Would you please repeat all of the data exactly, omitting the pictures?

#### Available data

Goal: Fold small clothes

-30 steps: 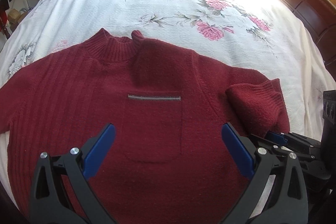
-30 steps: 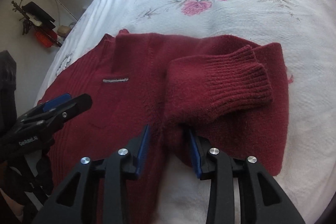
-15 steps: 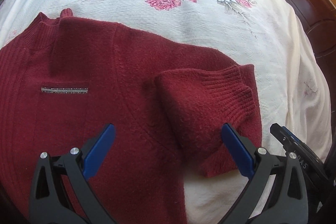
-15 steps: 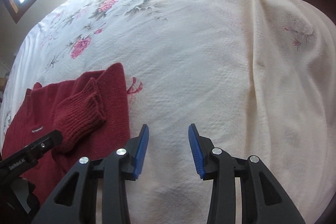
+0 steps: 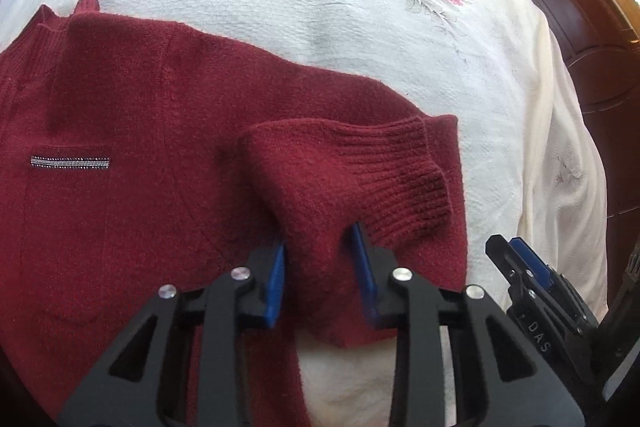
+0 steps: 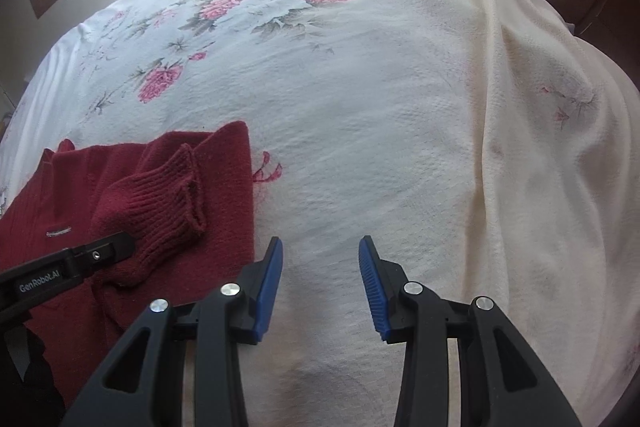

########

■ **Solution for this exercise**:
Goal: Fold small clothes

-30 steps: 
-30 steps: 
-15 steps: 
-15 steps: 
+0 steps: 
+0 steps: 

The exercise is done; no more work remains.